● **What needs to be done**:
Sift through the material below and return the lines with "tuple".

───── Data for analysis ─────

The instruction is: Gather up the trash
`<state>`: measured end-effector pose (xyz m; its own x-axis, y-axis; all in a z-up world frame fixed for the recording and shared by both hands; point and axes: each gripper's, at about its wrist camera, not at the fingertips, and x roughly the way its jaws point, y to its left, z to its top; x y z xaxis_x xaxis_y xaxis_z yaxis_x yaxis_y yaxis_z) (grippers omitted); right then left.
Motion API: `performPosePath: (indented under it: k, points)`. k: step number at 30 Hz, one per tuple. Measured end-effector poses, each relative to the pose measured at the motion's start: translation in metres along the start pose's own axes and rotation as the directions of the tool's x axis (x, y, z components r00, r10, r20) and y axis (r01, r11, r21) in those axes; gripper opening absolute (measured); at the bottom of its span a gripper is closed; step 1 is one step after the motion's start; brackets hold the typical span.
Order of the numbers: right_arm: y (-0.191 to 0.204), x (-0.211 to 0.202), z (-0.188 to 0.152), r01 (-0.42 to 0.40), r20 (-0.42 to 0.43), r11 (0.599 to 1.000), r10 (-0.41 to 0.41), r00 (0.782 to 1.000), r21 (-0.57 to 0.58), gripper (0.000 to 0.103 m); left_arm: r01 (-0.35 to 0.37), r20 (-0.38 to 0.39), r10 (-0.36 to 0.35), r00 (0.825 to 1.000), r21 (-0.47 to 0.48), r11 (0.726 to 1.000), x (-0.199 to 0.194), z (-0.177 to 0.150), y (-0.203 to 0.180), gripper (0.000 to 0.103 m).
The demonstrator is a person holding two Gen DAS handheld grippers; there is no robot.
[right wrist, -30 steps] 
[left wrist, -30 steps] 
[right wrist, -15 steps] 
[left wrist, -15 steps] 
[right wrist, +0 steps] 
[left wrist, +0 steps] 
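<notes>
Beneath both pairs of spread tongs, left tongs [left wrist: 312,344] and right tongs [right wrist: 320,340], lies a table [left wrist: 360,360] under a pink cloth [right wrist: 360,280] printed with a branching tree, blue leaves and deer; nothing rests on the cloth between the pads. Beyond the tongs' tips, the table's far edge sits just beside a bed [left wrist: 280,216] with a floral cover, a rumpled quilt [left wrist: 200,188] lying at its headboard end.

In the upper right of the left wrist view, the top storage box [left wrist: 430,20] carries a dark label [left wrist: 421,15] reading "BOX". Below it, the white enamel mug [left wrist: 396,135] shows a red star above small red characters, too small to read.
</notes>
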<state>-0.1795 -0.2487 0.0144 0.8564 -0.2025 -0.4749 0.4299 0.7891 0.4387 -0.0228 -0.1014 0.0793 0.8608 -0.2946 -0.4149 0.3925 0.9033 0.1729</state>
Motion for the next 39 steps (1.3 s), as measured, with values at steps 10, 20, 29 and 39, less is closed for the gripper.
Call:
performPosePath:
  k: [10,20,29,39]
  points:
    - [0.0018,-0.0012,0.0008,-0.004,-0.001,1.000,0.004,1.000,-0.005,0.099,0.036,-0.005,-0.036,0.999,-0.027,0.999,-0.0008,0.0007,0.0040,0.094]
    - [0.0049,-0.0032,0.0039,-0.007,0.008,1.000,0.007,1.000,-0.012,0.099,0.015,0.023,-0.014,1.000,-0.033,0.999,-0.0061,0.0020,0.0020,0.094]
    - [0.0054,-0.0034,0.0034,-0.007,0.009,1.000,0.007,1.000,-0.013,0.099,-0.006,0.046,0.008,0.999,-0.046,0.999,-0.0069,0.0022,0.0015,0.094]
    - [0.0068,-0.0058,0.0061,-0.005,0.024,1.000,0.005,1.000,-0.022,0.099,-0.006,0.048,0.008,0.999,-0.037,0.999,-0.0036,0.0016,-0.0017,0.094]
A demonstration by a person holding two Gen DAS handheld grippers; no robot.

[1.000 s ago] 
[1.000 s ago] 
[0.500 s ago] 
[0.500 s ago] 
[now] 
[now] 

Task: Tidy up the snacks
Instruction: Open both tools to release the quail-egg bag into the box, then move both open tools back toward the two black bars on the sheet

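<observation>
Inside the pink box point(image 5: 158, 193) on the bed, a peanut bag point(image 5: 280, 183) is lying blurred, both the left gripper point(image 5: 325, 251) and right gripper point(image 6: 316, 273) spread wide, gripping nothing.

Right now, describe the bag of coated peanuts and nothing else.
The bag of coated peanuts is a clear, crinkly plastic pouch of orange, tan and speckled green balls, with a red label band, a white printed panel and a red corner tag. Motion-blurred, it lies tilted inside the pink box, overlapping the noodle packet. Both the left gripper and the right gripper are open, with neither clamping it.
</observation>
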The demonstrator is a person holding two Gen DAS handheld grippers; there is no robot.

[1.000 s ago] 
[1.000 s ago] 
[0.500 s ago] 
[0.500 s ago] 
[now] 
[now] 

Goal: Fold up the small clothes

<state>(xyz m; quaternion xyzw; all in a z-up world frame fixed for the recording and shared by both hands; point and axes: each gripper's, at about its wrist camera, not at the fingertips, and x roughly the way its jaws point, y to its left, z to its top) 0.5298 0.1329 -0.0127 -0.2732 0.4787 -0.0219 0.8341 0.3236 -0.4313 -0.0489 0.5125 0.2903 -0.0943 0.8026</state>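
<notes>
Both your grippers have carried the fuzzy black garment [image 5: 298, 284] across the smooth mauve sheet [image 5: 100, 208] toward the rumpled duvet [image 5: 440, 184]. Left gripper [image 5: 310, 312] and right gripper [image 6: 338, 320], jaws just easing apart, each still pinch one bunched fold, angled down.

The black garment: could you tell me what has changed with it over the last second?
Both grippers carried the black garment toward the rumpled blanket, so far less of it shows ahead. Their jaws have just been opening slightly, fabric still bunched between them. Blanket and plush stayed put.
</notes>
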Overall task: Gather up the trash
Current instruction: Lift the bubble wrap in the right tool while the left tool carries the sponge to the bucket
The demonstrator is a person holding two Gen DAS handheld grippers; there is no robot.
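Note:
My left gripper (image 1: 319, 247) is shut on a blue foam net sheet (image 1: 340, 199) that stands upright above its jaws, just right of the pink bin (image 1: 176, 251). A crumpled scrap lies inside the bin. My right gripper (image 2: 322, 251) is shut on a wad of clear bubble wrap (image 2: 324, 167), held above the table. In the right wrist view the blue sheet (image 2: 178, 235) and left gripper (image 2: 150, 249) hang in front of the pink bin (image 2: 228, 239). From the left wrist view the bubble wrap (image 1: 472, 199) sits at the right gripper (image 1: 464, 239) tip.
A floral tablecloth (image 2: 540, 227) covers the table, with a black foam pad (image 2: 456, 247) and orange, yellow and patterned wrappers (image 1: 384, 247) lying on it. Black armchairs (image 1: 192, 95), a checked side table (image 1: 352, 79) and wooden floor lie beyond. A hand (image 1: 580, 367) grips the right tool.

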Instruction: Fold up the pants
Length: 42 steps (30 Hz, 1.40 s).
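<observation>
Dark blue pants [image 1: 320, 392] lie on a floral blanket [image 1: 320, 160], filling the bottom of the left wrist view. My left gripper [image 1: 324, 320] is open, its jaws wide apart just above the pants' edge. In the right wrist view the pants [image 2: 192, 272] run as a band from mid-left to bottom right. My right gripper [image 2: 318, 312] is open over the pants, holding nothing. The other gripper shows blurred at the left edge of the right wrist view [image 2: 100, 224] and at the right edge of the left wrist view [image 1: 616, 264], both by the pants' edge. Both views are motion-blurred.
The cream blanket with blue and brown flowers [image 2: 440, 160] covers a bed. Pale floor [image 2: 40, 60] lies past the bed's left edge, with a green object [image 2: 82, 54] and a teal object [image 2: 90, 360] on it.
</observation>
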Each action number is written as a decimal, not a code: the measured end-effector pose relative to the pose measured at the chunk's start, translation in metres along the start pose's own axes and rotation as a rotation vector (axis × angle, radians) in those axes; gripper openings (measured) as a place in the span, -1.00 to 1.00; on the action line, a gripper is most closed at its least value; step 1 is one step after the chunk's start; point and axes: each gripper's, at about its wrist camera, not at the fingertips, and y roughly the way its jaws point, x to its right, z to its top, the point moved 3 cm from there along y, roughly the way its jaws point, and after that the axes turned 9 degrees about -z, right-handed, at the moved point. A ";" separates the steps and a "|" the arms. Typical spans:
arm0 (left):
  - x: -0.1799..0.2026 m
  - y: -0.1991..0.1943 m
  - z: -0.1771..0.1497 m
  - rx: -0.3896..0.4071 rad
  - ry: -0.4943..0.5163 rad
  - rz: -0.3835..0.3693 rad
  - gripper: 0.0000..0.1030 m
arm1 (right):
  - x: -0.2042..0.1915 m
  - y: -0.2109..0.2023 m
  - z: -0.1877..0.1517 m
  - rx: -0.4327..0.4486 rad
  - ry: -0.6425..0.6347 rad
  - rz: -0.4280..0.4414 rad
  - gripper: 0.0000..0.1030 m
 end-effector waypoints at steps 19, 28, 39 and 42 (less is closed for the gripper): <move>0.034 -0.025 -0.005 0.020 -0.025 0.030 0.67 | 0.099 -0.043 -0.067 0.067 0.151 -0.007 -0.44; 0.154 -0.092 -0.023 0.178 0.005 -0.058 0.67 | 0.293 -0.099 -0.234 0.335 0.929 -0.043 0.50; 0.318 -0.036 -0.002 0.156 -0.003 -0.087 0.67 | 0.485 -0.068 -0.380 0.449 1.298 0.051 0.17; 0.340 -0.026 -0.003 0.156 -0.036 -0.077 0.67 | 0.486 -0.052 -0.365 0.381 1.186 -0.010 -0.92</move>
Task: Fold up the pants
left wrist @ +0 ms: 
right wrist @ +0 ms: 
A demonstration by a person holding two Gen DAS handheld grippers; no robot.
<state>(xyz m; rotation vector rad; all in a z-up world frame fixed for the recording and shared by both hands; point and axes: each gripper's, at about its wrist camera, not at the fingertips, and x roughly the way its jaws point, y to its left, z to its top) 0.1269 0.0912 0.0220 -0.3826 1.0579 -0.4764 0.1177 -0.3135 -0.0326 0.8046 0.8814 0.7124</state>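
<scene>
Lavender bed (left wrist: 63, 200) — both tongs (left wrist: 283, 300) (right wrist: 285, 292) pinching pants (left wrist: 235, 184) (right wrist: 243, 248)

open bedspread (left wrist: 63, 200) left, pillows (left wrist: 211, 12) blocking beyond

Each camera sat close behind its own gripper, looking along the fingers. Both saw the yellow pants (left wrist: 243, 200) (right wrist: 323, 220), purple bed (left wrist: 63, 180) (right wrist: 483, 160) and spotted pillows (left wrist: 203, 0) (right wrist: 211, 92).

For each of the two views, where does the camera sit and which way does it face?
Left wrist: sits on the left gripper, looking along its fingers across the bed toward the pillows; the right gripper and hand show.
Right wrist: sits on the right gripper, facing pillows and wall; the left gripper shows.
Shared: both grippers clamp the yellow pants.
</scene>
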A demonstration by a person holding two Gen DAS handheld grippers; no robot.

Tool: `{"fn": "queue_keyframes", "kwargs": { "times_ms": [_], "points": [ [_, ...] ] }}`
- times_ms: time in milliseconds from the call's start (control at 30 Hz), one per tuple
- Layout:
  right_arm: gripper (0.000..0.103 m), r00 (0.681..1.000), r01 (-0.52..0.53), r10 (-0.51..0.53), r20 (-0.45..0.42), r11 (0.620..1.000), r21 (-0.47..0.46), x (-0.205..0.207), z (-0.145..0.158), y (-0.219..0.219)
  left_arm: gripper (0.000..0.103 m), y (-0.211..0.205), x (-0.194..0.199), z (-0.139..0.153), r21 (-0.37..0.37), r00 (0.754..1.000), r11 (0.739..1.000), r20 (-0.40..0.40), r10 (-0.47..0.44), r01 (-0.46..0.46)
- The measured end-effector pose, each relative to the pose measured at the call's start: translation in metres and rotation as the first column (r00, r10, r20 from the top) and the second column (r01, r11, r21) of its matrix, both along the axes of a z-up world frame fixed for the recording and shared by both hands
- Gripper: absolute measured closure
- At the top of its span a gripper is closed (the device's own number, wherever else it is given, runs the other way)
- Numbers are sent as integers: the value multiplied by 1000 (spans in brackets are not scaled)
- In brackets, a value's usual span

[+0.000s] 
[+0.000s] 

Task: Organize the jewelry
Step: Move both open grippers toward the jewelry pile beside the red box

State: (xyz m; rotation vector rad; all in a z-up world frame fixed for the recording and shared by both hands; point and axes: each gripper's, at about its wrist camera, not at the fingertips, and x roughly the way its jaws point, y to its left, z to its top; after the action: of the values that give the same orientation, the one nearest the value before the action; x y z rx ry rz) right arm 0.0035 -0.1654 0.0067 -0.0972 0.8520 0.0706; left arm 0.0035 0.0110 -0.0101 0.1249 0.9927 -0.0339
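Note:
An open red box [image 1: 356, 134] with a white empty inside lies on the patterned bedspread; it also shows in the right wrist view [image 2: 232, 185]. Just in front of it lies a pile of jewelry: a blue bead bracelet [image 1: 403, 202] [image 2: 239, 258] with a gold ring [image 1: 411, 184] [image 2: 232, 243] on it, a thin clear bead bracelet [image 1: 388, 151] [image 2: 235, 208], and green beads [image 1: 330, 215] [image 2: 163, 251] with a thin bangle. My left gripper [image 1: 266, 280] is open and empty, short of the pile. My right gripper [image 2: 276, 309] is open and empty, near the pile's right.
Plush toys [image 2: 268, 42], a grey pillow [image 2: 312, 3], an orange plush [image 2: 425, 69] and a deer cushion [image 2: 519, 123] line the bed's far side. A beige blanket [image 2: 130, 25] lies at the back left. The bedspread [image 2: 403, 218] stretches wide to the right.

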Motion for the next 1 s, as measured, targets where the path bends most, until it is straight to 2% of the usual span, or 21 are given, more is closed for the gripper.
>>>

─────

● **Output for this exercise**:
Motion API: `performPosePath: (indented under it: k, points)`. k: step number at 30 Hz, one per tuple. Measured end-effector poses, each relative to the pose measured at the motion's start: translation in metres along the start pose's own axes and rotation as the directions of the tool's x axis (x, y, z components r00, r10, r20) and y axis (r01, r11, r21) in those axes; gripper opening absolute (measured); at the bottom of its span a gripper is closed; step 1 is one step after the motion's start; brackets hold the typical span.
- times_ms: time in milliseconds from the call's start (control at 30 Hz), one per tuple

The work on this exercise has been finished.